What you return should match the data exactly, from the first line to the last.

┌────────

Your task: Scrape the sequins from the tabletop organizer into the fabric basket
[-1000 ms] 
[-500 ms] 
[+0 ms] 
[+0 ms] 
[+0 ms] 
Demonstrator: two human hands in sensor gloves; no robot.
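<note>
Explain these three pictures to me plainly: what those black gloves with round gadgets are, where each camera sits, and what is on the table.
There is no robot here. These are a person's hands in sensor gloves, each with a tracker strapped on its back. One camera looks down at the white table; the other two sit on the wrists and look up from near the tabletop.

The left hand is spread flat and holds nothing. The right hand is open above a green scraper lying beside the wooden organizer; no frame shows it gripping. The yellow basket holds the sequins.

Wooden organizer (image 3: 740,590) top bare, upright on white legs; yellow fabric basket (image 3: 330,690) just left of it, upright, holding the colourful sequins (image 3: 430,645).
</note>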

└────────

**Exercise answer**
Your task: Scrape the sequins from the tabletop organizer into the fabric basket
[-1000 ms] 
[-500 ms] 
[+0 ms] 
[+0 ms] 
[+0 ms] 
Demonstrator: two human hands in sensor gloves; no robot.
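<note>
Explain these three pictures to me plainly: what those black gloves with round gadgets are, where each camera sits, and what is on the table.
There is no robot here. These are a person's hands in sensor gloves, each with a tracker strapped on its back. One camera looks down at the white table; the other two sit on the wrists and look up from near the tabletop.

The left hand is spread flat and holds nothing. The right hand is open above a green scraper lying beside the wooden organizer; no frame shows it gripping. The yellow basket holds the sequins.

Wooden organizer (image 3: 740,590) top bare, upright on white legs; yellow fabric basket (image 3: 330,690) just left of it, upright, holding the colourful sequins (image 3: 430,645).
</note>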

That completes the output for this exercise.